[Records from a dataset]
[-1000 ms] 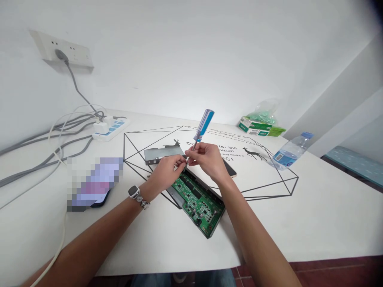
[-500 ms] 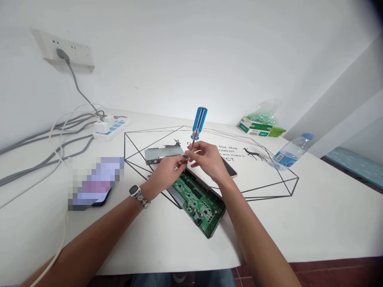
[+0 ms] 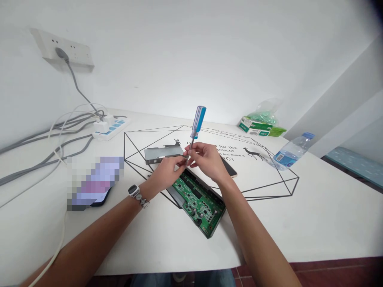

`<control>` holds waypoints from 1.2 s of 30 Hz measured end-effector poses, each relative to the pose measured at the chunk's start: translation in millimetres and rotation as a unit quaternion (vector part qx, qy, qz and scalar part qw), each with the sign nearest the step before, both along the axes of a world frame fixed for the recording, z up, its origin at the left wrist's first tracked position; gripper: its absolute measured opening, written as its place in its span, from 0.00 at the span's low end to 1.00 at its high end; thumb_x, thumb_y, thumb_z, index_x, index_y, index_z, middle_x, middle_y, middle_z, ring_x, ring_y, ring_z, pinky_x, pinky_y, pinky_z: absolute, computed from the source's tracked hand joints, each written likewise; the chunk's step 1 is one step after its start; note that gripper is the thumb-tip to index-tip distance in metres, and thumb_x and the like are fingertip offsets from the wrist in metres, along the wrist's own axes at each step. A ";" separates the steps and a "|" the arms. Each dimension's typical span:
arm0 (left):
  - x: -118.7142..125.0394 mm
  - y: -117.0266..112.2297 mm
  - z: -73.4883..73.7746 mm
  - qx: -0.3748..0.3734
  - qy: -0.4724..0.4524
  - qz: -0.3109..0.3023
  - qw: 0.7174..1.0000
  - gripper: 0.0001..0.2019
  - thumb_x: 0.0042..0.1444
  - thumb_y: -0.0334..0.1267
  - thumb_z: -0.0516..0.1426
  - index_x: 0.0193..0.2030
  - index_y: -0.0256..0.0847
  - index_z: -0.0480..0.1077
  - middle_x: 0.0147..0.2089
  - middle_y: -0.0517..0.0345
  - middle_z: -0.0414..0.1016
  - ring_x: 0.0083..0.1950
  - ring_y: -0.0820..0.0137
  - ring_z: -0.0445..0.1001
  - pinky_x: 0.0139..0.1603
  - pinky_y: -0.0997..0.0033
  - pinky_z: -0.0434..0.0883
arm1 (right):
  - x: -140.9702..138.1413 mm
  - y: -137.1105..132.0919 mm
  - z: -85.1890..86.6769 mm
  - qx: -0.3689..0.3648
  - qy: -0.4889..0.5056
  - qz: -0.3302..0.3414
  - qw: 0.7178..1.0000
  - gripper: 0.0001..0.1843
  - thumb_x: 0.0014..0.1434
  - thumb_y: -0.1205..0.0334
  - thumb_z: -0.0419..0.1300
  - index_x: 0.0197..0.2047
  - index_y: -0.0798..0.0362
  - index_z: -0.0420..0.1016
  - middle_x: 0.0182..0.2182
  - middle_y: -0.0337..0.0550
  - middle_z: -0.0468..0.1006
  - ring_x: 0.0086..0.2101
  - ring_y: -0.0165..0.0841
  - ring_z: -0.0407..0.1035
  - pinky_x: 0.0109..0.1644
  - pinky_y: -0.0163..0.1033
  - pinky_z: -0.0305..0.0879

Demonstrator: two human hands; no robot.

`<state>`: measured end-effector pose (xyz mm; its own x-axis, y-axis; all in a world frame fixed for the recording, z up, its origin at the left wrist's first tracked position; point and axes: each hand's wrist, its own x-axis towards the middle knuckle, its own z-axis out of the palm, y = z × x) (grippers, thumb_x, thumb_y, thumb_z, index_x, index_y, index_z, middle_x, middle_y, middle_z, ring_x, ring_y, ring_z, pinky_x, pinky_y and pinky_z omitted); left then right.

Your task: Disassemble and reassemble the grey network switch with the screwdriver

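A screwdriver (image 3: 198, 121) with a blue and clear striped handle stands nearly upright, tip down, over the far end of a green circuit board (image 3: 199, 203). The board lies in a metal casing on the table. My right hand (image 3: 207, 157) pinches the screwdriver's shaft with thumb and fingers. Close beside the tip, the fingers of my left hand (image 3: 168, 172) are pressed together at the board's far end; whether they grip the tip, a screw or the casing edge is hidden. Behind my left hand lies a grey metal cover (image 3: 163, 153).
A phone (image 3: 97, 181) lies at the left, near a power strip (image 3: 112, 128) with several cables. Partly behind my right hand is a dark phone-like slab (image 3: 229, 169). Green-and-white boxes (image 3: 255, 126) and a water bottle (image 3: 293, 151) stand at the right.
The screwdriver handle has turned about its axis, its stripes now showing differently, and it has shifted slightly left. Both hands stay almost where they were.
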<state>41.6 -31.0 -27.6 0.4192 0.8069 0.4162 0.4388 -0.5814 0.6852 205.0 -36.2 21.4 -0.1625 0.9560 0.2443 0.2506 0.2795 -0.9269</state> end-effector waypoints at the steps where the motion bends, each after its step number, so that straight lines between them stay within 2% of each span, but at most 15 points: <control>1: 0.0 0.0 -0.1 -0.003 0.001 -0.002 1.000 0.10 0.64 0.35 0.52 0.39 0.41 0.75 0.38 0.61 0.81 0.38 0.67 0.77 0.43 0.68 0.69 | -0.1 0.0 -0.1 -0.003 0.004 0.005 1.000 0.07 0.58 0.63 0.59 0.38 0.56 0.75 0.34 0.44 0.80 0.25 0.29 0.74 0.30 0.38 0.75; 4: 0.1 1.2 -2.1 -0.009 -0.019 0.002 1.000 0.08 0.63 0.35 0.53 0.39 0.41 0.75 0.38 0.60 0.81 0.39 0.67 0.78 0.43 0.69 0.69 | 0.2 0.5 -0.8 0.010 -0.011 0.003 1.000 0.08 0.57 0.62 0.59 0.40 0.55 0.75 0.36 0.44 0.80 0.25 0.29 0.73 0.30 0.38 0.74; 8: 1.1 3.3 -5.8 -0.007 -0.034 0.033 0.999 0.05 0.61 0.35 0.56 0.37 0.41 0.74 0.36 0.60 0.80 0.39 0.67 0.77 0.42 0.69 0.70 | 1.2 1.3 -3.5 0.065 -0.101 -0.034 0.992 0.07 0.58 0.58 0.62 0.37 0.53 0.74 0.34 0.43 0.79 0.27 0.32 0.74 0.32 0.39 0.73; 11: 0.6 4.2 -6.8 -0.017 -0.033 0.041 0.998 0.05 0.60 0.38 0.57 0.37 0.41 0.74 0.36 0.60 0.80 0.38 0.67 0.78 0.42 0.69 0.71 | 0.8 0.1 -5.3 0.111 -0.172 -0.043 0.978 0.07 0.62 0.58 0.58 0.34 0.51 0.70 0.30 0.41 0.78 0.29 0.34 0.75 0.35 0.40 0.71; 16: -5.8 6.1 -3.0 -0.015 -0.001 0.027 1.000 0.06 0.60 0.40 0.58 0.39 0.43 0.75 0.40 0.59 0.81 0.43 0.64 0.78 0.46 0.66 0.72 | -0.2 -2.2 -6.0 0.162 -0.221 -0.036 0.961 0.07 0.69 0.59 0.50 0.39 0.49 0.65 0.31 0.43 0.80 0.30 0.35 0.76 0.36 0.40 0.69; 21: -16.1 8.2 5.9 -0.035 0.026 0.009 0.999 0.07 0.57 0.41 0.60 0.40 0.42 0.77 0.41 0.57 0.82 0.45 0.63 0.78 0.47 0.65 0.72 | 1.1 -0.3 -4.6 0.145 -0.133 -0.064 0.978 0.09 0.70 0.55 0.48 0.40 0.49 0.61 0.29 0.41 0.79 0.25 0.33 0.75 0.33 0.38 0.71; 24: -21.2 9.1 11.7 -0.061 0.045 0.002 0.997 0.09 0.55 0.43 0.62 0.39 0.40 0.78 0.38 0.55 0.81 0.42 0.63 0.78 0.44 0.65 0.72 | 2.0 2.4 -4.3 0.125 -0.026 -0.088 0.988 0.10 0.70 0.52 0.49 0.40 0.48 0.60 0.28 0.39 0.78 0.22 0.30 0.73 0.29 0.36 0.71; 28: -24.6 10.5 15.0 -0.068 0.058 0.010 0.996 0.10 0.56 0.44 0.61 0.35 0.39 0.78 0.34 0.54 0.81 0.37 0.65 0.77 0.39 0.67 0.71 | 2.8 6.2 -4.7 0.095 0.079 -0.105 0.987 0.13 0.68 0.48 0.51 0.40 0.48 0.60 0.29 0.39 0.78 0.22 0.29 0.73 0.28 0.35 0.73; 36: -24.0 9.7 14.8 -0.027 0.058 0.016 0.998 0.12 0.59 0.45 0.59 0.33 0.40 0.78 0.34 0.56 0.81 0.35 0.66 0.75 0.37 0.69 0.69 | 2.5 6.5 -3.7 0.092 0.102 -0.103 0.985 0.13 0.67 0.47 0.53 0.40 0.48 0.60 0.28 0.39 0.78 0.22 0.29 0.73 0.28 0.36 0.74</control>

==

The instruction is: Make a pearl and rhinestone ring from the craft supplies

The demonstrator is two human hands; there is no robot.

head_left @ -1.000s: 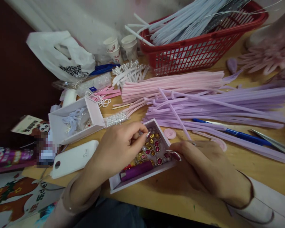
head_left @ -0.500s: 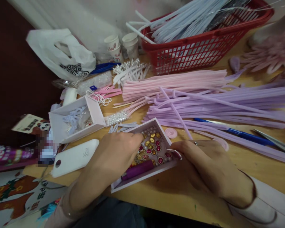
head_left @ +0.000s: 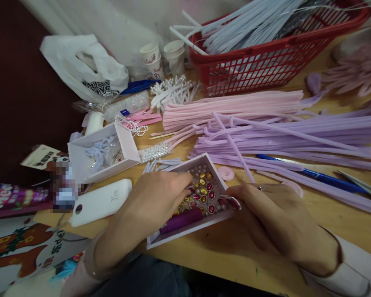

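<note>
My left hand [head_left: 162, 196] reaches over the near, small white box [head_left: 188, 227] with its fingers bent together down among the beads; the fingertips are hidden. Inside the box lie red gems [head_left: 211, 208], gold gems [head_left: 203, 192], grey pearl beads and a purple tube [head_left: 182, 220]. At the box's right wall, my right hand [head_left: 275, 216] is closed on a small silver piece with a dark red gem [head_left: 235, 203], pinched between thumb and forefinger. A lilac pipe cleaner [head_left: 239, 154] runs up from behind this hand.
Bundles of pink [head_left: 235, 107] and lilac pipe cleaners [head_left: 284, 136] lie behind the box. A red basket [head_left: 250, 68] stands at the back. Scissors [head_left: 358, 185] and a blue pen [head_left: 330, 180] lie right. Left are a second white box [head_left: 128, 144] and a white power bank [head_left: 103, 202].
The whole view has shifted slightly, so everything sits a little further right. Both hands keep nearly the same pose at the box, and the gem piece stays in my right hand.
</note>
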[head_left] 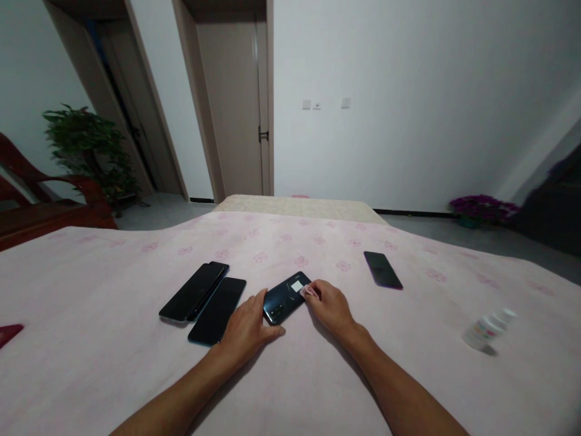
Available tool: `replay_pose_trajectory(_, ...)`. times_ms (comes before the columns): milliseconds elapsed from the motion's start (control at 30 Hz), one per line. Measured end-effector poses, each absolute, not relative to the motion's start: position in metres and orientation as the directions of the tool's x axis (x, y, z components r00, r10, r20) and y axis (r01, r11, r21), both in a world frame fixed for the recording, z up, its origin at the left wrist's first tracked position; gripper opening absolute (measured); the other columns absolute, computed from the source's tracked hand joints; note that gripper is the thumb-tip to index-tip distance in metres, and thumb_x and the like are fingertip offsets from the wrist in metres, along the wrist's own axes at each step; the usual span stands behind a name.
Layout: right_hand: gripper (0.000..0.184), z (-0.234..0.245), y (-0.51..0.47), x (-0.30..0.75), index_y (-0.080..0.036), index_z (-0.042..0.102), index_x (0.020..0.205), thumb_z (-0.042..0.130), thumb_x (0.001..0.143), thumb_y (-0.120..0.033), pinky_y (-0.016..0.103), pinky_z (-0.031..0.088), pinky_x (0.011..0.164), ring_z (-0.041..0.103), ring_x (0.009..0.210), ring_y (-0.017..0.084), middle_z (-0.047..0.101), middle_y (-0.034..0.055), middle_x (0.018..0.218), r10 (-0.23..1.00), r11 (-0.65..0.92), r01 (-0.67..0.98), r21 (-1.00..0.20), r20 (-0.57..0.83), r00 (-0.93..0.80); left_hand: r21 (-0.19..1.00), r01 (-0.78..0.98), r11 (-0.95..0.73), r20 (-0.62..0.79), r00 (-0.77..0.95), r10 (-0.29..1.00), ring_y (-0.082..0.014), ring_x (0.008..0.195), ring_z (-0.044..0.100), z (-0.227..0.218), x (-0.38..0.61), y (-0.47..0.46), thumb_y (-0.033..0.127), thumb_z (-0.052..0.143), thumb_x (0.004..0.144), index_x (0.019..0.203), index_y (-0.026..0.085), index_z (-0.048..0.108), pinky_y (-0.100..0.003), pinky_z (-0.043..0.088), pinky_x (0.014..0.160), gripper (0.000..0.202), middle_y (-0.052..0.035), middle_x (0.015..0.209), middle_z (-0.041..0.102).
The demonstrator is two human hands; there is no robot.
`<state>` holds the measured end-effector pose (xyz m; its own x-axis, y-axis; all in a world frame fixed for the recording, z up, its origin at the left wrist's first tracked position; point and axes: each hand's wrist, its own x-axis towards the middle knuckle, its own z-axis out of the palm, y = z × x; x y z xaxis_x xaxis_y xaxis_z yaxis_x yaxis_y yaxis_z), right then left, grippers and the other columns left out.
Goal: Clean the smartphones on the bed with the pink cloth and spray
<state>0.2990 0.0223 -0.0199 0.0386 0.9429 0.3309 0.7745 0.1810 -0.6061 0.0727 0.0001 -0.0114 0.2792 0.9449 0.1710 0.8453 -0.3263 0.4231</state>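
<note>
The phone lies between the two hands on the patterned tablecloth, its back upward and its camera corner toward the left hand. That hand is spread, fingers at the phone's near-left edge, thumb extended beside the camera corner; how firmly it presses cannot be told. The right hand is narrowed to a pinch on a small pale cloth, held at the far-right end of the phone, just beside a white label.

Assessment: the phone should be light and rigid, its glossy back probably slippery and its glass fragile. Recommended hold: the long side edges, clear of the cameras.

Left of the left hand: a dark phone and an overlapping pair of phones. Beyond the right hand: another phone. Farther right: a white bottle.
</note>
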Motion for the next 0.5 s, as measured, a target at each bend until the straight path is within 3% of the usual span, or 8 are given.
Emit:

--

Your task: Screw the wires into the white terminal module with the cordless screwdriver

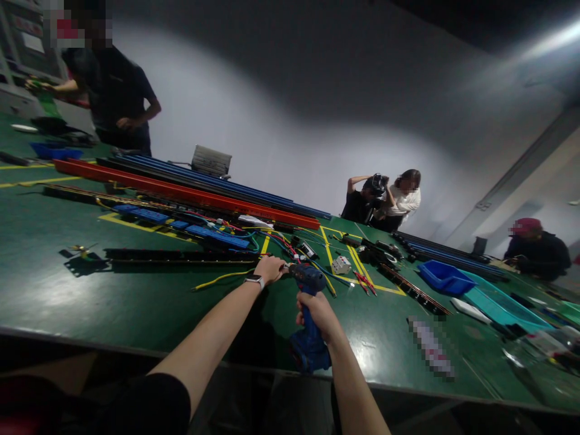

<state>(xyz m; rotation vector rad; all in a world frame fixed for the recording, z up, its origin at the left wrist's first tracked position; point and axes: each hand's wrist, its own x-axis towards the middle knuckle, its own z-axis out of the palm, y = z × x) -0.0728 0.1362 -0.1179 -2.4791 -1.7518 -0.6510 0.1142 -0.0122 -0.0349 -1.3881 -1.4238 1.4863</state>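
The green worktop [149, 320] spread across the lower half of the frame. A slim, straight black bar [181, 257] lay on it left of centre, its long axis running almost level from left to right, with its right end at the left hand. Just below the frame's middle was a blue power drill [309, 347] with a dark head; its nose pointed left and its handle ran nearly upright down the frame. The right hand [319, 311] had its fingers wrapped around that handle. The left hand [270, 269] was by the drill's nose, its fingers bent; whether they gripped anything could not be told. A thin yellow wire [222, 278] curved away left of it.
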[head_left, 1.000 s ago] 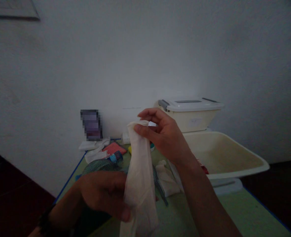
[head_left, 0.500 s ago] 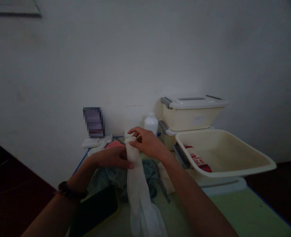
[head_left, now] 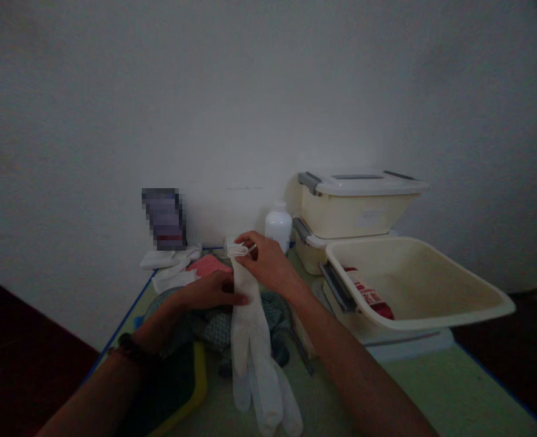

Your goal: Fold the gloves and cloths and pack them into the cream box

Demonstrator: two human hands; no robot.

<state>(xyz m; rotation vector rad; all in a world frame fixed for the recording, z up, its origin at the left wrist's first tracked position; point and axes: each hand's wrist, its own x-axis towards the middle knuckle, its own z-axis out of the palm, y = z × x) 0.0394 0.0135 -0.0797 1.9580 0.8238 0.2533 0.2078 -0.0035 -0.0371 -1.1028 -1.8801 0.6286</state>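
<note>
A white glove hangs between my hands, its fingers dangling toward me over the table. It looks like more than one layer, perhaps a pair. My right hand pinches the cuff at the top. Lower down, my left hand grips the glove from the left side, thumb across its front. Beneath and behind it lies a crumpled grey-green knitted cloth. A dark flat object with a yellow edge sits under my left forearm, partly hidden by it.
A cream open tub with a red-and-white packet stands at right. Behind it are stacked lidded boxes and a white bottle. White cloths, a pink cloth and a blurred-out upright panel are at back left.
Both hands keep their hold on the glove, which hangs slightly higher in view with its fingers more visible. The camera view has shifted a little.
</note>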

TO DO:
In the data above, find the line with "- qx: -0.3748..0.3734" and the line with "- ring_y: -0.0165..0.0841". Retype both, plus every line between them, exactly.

REPLY TO THE EXERCISE:
  - qx: -0.3748..0.3734
  - qy: -0.4724..0.4524
  - qz: -0.3109..0.3023
  - qw: 0.7174..1.0000
  - gripper: 0.0001..0.2019
  - thumb_x: 0.0042..0.1444
  - thumb_y: -0.0334..0.1267
  - thumb_z: -0.0516..0.1426
  - index_x: 0.0193..0.2030
  - index_y: -0.0256..0.0847
  - index_z: -0.0480..0.1077
  - middle_x: 0.0147..0.2089
  - middle_y: -0.0517..0.0345
  - middle_z: -0.0414..0.1016
  - ring_x: 0.0083..0.1950
  - ring_y: -0.0820..0.0137
  - ring_z: -0.0445..0.1001
  - pinky_x: 0.0139..0.1603
  - pinky_y: -0.0997..0.0033
  - pinky_z: -0.0434..0.0883
arm1 (right):
  - x: -140.9702..138.1413 mm
  - y: -137.1105..132.0919 mm
  - z: -85.1890..86.6769 mm
  - qx: -0.3689..0.3648
  - qy: -0.4889..0.5056
  - qz: -0.3302..0.3414
  - qw: 0.7178..1.0000
  - gripper: 0.0001..0.1843
  - thumb_x: 0.0014..0.1434
  - thumb_y: -0.1205..0.0334
  - thumb_z: -0.0419..0.1300
  - index_x: 0.0197..0.2047
  - index_y: -0.0798..0.0362
  - index_z: -0.0420..0.1016
  - middle_x: 0.0182..0.2182
  - middle_y: -0.0337..0.0550
  - middle_z: -0.0468..0.1006
  - ring_x: 0.0086..0.2101
  - ring_y: -0.0165..0.0841

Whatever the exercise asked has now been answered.